December 16, 2015 | 3 min read

B2B content fails to engage sales prospects or relate to customers according to a recently published report by Forrester Research.

Having interviewed 33 companies in healthcare, finance, IT technology and pharmaceutical industries, one of the main complaints from those surveyed was that after the cost of content development and generation, it simply sits on the proverbially shelf unused by the sales department.

Although B2B marketers spend 9 per cent of program and media budgets on content marketing, according to the report much of it is wasted on sales departments or customers who do not find it relevant.

“If sales doesn’t feel like they have the content they need to sell effectively, while marketing believes they deliver great content to sales that isn’t being used, these are signs of a disconnect. Quite often, sales reps revert to using outdated or misaligned content or, worse, creating their own resulting in inconsistent messaging and lost productivity,” noted Joan Babinski, VP of corporate marketing, at Brainshark in the report.

In order to reverse this trend, those surveyed said that B2B marketers need to get sales involved in their content development and strategy, and they must offer well organized, friendly, easy to navigate, and relevant content each time. In other words, B2B marketers who treat sales as their primary resource for marketing content, and if marketers understand which topics and types of content salespeople find most effective when interacting with customers, they can give sales reps what they need to respond to inquires and follow up on leads generated from the content.

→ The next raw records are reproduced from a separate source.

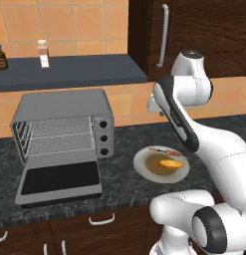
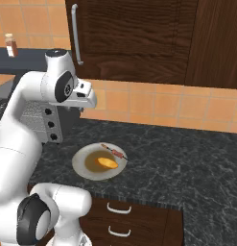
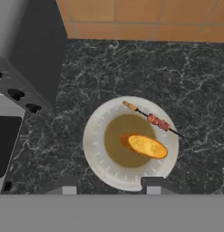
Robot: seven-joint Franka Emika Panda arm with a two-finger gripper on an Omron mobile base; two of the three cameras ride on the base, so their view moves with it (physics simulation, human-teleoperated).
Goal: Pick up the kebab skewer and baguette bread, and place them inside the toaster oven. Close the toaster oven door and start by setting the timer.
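the toaster oven (image 1: 62,124) is sitting on the dark counter with the toaster oven door (image 1: 60,180) lying folded down in front of it, racks bare. beside its knob panel the white plate (image 3: 97,149) is carrying both foods: the baguette bread (image 3: 147,146) is resting on the plate's brown centre, and the kebab skewer (image 3: 152,119) is lying across the plate's rim on the side away from the oven door, its long axis running slantwise, roughly parallel to the loaf. the gripper (image 3: 109,188) is hovering above the plate's near edge, so both foods are lying ahead of the fingertips (image 3: 69,188), which are standing a little apart and holding nothing.
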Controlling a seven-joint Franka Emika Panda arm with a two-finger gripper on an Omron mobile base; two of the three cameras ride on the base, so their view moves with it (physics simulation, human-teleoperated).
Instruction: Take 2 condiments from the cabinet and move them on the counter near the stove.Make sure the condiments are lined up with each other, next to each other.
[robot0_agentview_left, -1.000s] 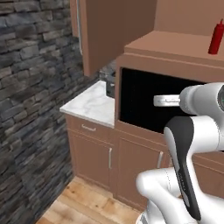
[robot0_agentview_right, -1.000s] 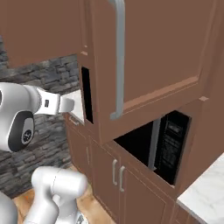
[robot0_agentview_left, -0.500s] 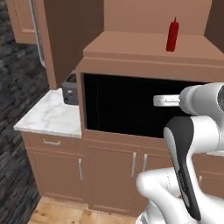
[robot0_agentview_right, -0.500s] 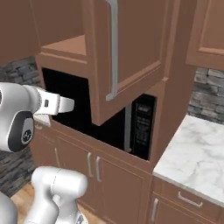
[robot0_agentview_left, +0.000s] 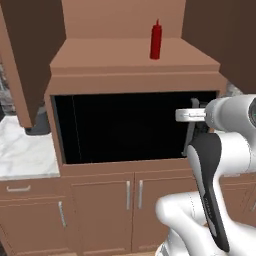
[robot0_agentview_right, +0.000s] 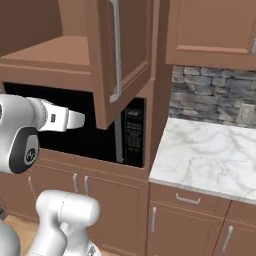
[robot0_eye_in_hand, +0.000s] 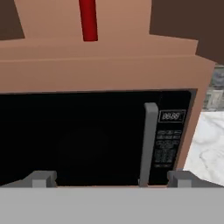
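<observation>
Near the top centre of the left base view, the red squeeze bottle (robot0_agentview_left: 156, 41) is standing upright on the bare wooden shelf of the open cabinet (robot0_agentview_left: 135, 62), towards the shelf's right side. The cabinet's doors are swinging wide at the upper left and upper right corners of that frame. Below the shelf, a black microwave (robot0_agentview_left: 125, 127) is sitting in its wooden recess, taking up the middle of the picture.

The white robot arm is rising from the lower right of the left base view, with its hand reaching level towards the microwave's right side, well below the bottle. In the hand view, the gripper (robot0_eye_in_hand: 111, 179) is showing its two fingertips at the bottom edge, set wide apart with nothing between them, so the pincer is released. The lower part of the bottle is appearing at the top of that view, left of centre, above the microwave's grey handle (robot0_eye_in_hand: 148, 142) and its control panel.

In the right base view, the marble counter (robot0_agentview_right: 210, 155) is lying at the right of the frame, under a grey stone wall (robot0_agentview_right: 215, 95). A cabinet door with a silver bar handle (robot0_agentview_right: 117, 50) is hanging open at the upper centre.
</observation>
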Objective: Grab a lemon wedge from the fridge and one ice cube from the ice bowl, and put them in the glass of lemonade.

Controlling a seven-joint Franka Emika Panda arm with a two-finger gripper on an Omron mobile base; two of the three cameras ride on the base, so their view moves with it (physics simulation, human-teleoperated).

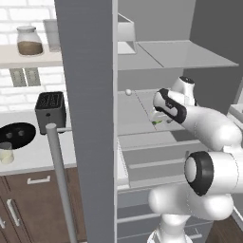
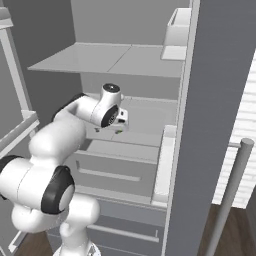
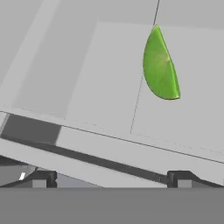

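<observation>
Inside the open fridge [image 2: 125, 60], the arm reaches over a middle shelf.
Its gripper [image 3: 111, 179] hangs just above the shelf with jaws spread wide and nothing between them; the lemon wedge [image 3: 161, 65] lies flat on the shelf close ahead, untouched. Outside on the counter, the ice bowl [image 1: 16, 134] sits beside the toaster [image 1: 50, 111], with the glass of lemonade [image 1: 5, 153] at its near edge.
</observation>
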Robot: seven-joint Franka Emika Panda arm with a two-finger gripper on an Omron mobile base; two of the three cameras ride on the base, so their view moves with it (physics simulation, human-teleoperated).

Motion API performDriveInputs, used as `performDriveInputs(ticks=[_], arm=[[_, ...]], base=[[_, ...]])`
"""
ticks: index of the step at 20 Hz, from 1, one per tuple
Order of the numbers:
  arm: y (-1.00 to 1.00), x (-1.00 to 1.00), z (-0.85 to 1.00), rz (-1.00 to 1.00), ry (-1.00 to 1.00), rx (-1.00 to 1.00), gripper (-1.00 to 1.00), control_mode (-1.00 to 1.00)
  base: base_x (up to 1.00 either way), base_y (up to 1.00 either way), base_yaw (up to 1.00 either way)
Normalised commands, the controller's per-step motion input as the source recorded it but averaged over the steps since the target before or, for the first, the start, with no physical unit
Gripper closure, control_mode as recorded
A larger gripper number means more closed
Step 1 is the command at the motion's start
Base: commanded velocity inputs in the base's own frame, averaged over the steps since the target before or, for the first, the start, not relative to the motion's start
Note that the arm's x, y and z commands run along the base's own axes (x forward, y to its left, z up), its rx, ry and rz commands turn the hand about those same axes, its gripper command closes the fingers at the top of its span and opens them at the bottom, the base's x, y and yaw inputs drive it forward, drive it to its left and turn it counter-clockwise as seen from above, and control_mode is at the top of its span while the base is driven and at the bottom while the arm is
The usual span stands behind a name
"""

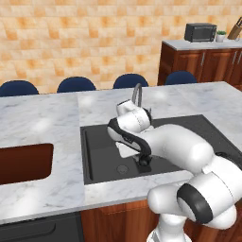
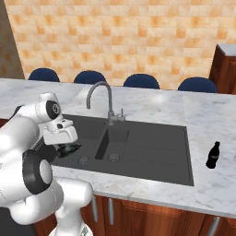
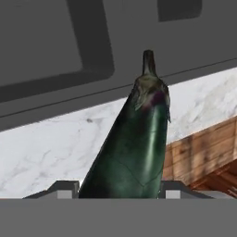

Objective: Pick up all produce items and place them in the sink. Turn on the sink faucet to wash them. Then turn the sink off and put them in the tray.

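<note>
Hand view, nearest the lens: dark green vegetable (image 3: 134, 148), glossy, elongated, tapering to a purplish cap and a thin stem at upper centre. It sits between the two grey fingertips (image 3: 62, 189) at bottom; jaws closed on its wide end. Behind it: matte black sink (image 3: 55, 41) rim across the top, white-veined marble counter (image 3: 46, 152) at left, wood cabinet front at lower right.

Left base view: gripper (image 1: 143, 160) at centre, low over the sink's left basin by the round drain. Red-brown tray (image 1: 23, 163) with rounded corner at left edge.

Right base view: slim grey gooseneck faucet (image 2: 103, 99) at centre; black bottle (image 2: 212, 155) upright on the counter at right.
</note>
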Motion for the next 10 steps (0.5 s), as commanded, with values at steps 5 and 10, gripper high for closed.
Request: performDriveInputs(ticks=[5,10], arm=[[0.89,0.55,-0.12,0.02,-0.01,0.00,1.00,-1.00],[0.52,0.65,-0.40,0.04,-0.06,0.00,1.00,-1.00]], base=[[0.00,0.00,0.00],[0.00,0.00,0.00]])
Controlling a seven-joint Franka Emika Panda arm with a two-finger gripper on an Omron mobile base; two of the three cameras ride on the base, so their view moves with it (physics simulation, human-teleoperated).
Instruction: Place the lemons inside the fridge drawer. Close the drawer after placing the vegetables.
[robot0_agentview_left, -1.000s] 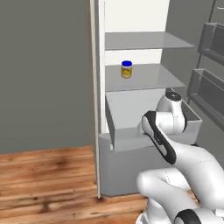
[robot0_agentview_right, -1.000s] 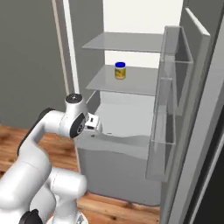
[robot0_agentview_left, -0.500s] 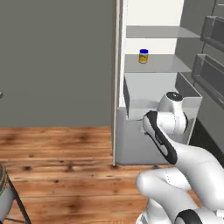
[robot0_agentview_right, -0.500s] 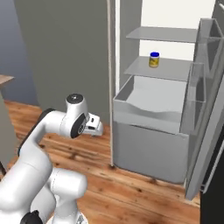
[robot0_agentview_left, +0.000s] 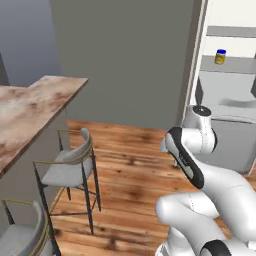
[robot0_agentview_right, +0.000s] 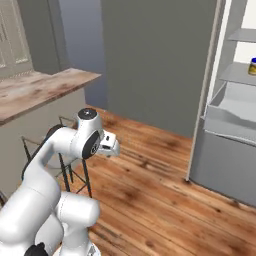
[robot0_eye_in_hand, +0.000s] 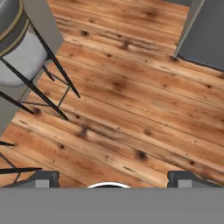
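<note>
The lemons are out of view. The fridge (robot0_agentview_left: 234, 144) stands at the right, seen also as the fridge (robot0_agentview_right: 220, 161), and its grey fridge drawer (robot0_agentview_left: 226, 106) (robot0_agentview_right: 226, 125) is pulled out. My gripper (robot0_agentview_right: 111, 145) hangs over the wood floor, well left of the fridge and pointing down. In the hand view the gripper (robot0_eye_in_hand: 116, 179) is open, its two tips wide apart, with nothing between them and only floor planks below.
A blue-lidded yellow jar (robot0_agentview_left: 220, 56) (robot0_agentview_right: 252, 66) sits on a fridge shelf. A wood-topped counter (robot0_agentview_left: 31, 111) (robot0_agentview_right: 42, 89) runs along the left. Grey stools (robot0_agentview_left: 70, 170) (robot0_eye_in_hand: 21, 52) stand beside it, close to my hand. The fridge's base corner (robot0_eye_in_hand: 206, 30) is to the upper right of the hand view.
The whole picture has swung: the base has turned left, so the fridge slid to the right edge and the counter and stools came into view. The gripper stays open and empty.
</note>
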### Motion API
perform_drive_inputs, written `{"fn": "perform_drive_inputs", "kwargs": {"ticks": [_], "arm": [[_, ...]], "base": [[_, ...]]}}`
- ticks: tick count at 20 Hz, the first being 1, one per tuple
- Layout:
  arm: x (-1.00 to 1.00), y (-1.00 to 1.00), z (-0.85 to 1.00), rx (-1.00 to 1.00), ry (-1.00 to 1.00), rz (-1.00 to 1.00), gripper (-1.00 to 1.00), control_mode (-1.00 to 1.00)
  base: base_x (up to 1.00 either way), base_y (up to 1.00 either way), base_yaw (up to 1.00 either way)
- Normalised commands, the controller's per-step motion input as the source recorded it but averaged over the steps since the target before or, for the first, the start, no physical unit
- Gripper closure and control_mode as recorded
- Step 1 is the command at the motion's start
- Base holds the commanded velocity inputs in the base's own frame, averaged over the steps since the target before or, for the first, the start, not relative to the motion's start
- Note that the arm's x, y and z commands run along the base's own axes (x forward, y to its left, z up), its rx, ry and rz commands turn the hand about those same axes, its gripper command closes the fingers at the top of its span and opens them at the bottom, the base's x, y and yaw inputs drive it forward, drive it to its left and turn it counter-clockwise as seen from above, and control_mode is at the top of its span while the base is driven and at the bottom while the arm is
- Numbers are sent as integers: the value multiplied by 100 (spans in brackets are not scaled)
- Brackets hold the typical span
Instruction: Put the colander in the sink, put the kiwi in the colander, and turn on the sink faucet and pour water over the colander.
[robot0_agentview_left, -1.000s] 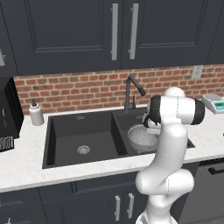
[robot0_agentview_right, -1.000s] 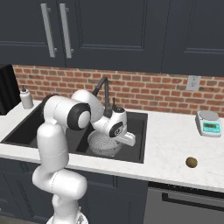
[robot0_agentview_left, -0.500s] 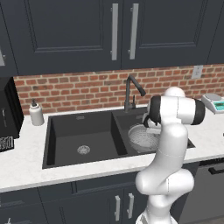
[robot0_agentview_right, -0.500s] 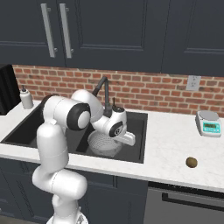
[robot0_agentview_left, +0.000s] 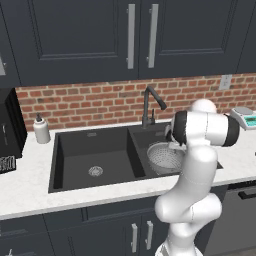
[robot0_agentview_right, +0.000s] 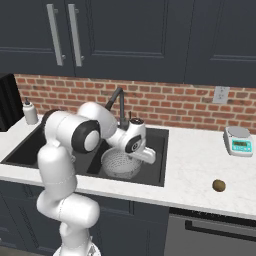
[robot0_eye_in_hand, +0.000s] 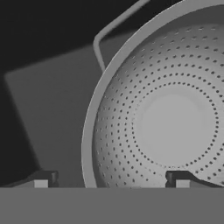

Additionally, those surveyed said that marketing often stores content in one repository that is inaccessible to sales teams. Advances in tools from companies like Brainshark, SAVO or Seismic can help sales find what they need while marketing can keep the message consistent. And, if sales teams need to tailor the content for their specific accounts, B2B marketing teams need to offer content that can convert into account-specific material.

"We struggled to provide personalized materials for sales and international distributors due to language barriers and different account requirements. We implemented Storyworks1 to fill these needs and make our global business more local and relevant," said Pam Gajdosik, VP of commercial excellence, American Medical Systems.

B2B marketers must ensure that content is aligned with sales interaction so that the message does not get muddled. Customer understanding is essential, the report states, and the more customer-centric a marketing department is, the less conflict with sales will come up. If B2B marketers try to understand the role that both sales and marketing play in solving customer problems, it is more likely that the content will begin to better meet the needs of the customer from the get go.

The report reminds marketers that if “mobile-first” is the new rallying cry for digital design, then “sales-first” should be the priority for marketing when delivering and distributing content. New technology tools and knowing how to implement them is key also.

“Our marketing team is able to use platforms like showpad to see how sales uses content, what is used, and where we can prioritize our efforts for effective marketing materials that drive sales,” said Russell Wurth, VP of solutions management at optiv, a cybersecurity firm. “This helps to make the working relationship much easier for both content creators and content users.”